*WORK TO COMPLETE:* Find the line below with "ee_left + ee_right" and the line with "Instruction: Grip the". Output exactly those lines and everything between them, leaving out the pictures.

*THE DATA:*
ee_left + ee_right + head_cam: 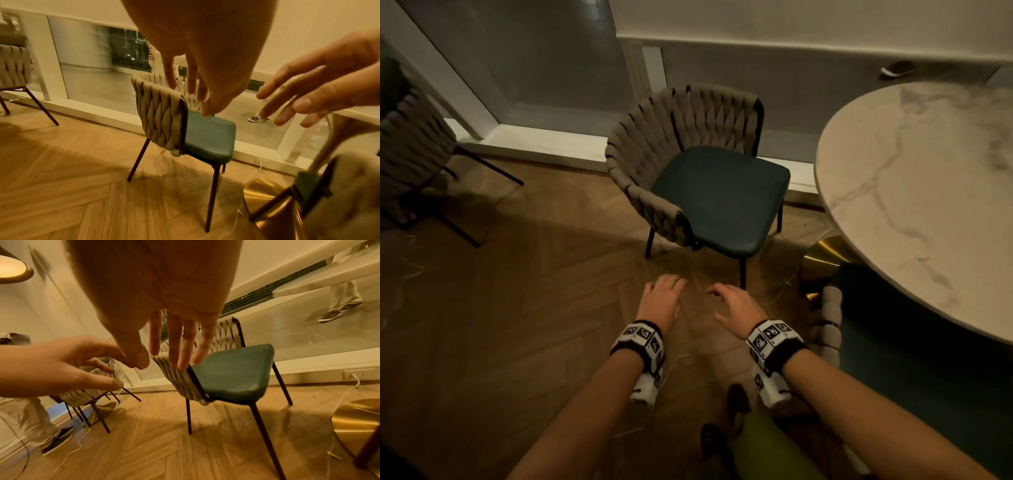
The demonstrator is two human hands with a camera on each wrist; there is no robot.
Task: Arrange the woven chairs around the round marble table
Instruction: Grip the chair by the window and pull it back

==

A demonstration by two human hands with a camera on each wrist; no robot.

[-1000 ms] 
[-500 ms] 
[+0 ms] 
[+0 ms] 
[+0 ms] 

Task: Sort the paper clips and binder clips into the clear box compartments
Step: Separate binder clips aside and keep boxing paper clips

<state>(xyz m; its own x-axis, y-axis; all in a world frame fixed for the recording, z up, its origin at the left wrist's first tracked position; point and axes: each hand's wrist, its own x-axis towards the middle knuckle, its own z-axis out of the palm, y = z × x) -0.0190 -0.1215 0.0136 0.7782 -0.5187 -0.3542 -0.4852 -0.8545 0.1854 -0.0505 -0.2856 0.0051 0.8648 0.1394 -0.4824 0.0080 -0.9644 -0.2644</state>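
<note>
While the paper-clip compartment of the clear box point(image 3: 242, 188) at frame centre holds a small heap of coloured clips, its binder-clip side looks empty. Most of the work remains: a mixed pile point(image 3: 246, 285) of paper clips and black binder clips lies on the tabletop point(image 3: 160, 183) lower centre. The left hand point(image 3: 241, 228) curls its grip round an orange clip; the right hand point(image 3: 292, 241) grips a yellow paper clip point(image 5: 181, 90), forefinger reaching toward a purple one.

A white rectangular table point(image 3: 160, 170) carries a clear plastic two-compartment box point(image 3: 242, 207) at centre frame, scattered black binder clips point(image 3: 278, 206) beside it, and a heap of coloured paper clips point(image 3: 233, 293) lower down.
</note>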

*OUTPUT FOR THIS TASK:*
ee_left + ee_right + head_cam: 
The demonstrator is two human hands with a camera on each wrist; there is no robot.
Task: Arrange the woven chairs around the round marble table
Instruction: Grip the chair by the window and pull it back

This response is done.